| Originally posted on Fantization.com Used with Permission from Steve P.@fantization.com
Vallejo Colors used:
928 Light Flesh, 860 Medium Flesh, 927 Dark Flesh, 876 Brown Sand, 918 Ivory, 822 Black Brown, 950 Black, 846 Mahogany Brown, 994 Dark Grey, 992 Neutral Grey, 985 Hull Red, 859 Cadmium Maroon, 814 Burnt Cadmium Red, 957 Flat Red, 874 USA Tan Earth, 819 Iraqis Sand, 921 English Uniform, 877 Gold Brown, 960 Violet, and 816 Luftwaffe Blue Uniform WWII
STEP 1. I've cleaned up the miniature for painting, filing away the mold lines with a needle file and pinning it to a temporary base. I'll decide later what sort of base to put him on permanently. He's been primed white since the colors are going to be light. All paints used are Vallejo colors.
STEP 2. The skin has been base coated with a 50/50 mixture of Medium Flesh and Brown Sand, with a tiny bit of Ivory. This gives a tan, robust shade, good for our youngish and powerful wizard character.
STEP 3. A first highlight has been created by mixing the base coat shade with about 1/3 Ivory and applying it to the high points of the face and hands.
STEP 4. A second highlight is painted on, mixing in about 50% more Ivory. I've thinned down Black Brown with a bit of water to dark line the eye sockets and mouth. The eye sockets and finger divisions are darkened with a mix of Medium Flesh and Black Brown.
STEP 5. I've carefully painted in the eye sockets with Ivory, leaving a thin ring of Black Brown. Thinning the paint slightly and using a fine brush helps. Blue irises are dotted in with a superfine technical pen, and pupils are added with Black.
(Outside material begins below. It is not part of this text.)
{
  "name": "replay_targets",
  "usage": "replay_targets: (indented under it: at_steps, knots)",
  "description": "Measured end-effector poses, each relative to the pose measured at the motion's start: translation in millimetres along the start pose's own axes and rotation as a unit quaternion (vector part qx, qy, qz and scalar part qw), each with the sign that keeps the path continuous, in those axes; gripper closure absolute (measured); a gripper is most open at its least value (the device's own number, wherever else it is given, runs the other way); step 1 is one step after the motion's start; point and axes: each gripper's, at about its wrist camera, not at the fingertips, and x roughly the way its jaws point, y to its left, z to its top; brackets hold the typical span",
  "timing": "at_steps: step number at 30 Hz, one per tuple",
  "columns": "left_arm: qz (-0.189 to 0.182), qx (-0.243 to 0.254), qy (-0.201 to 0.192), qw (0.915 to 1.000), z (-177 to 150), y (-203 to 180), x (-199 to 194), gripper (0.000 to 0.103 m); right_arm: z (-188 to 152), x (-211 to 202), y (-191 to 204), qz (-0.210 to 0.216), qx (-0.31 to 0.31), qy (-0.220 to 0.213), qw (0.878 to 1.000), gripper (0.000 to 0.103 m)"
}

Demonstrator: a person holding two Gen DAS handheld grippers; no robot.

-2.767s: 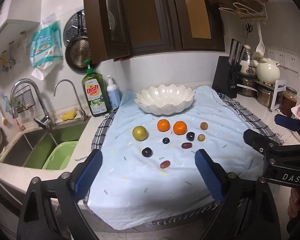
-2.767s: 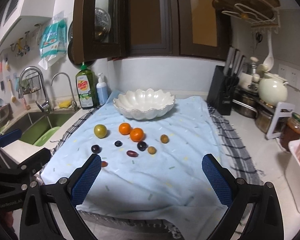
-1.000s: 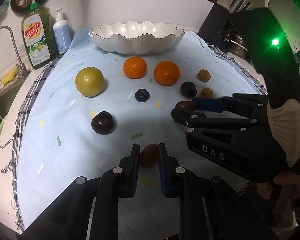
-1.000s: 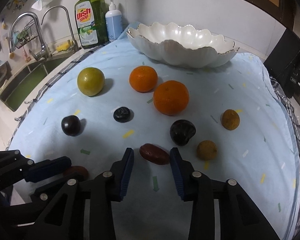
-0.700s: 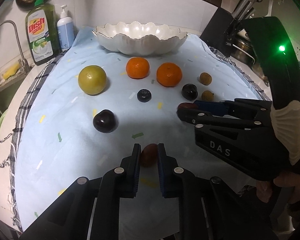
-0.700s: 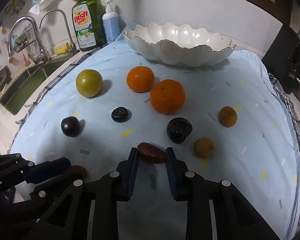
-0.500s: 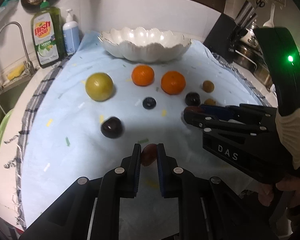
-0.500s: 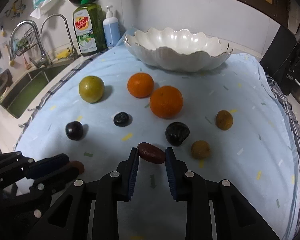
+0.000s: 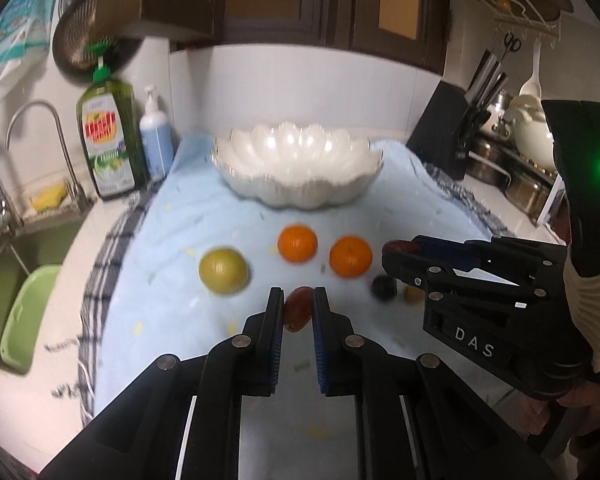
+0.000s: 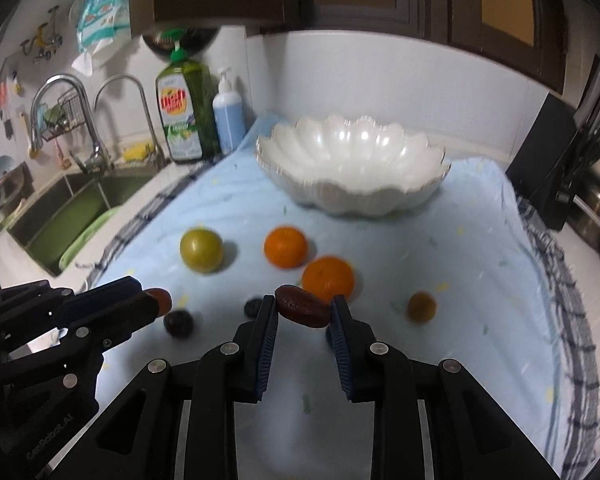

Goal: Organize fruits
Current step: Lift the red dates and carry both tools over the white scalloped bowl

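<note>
Fruits are lying mostly on the counter cloth (image 10: 480, 280); left gripper (image 9: 296, 312) and right gripper (image 10: 302, 312) jaws are each clamping one reddish date (image 9: 299, 308) (image 10: 302, 306), near the empty bowl (image 10: 352, 172).

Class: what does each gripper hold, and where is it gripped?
Left gripper: small red fruit, by its sides. Right gripper: dark red oblong fruit, by its ends.

Right gripper (image 10: 303, 314) clamps a dark red oblong fruit (image 10: 302, 311) above a blue cloth (image 10: 476, 280) scattered with two oranges (image 10: 285, 247), a green fruit (image 10: 201, 250) and a white scalloped bowl (image 10: 352, 168).
</note>
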Motion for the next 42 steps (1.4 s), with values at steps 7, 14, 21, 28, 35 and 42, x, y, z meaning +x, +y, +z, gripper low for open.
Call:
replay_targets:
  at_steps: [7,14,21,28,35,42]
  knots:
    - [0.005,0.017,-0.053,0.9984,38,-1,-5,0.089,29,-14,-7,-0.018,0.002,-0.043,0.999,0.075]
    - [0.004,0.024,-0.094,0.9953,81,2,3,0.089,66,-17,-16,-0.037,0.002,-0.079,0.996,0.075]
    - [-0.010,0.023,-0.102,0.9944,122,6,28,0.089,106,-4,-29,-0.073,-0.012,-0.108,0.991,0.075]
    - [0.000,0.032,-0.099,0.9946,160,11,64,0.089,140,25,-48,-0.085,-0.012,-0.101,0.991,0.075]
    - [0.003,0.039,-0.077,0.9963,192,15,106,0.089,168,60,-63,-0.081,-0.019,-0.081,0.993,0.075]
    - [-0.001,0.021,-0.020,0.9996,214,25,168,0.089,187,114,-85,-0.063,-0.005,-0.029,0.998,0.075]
The lower lip is painted with our original flesh basecoat, mixed with about 1/4 Mahogany Brown to redden it. A highlight of Ivory is put in the middle and washed over with the lip color.
STEP 6. I've base coated the hair and beard with Black. To keep it looking dark, a very simple highlight of Dark Grey, then Neutral Grey, was added to just the highest points and tips.
STEP 7. The recesses and spaces between the garments have been carefully dark lined with a thinned-down Black Brown. This creates deep shadows without having to prime the whole miniature in black.
STEP 8. The tabard and inner cuffs have been base coated with Hull Red and given a first highlight of Cadmium Maroon.
STEP 9. A second highlight of Burnt Cadmium Red, and a final highlight (1/3 Burnt Cad. Red, 1/3 Dark Flesh, and 1/3 Flat Red) have been applied, concentrating each toward the highest points of the garments. I've touched up the dark lining (Black Brown) where ever needed.
STEP 10. I've cleaned out my brushes thoroughly before moving on to the next color to keep any reddish residue out of the light shades. The under robe and book pages have been base coated with Tan Earth, darkened with a tiny bit of Black Brown. A first highlight of Tan Earth is then applied. On the pages, this is done with a dabbing motion to create a mottled parchment look.
STEP 11. A second highlight of Iraqis Sand is applied.
STEP 12. The final highlight on these areas is done with a mix of Iraqi Sand and Ivory. Again, I've touched up the dark lining, especially between the leaves of the book.
STEP 13. I've decided to paint the armor plates in silver grey with gold decoration. First they're base coated with Dark Grey and given a first highlight of 50/50 Dark Grey and Neutral Grey.
STEP 14. The second highlight is put on with Neutral Grey; some Light Grey is mixed in for a smaller, brighter highlight.
STEP 15. A final gleam on the edges is added with White, and the areas of decoration to be painted gold are outlined with Black Brown.
STEP 16. The gold areas of the armor and the cord on the edge of the tabard are base coated with English Uniform.
STEP 17. A first highlight consists of 50/50 English Uniform and Gold Brown, followed by Gold Brown; on very small areas, such as the segments of the cord, I skip the mix and just apply Gold Brown.
STEP 18. A final touch of Ivory is added on the very highest points.
STEP 19. The wizard's belt has been painted with a 50/50 mix of Violet and Luftwaffe Blue, mixed with Light Flesh for a highlight. I've decorated the open pages of the book with 'writing' in thinned-down Hull Red, Black Brown, and the belt color mix. At this point, I'll give the miniature a clear coat to protect the work already done, and make it easy to clean up any subsequent mistakes.
STEP 20. The robe cuffs and outer cloak are base coated with a 50/50 mix of Tan Earth and Iraqi Sand.
STEP 21. A first highlight of Iraqi Sand is applied.
STEP 22. The next highlight consists of about 2/3 Iraqi Sand and 1/3 Ivory.
STEP 23. I've outlined a swirling spiral design on the cloak with watered-down Ivory, and given a final Ivory highlight to the edges and folds on the cloak.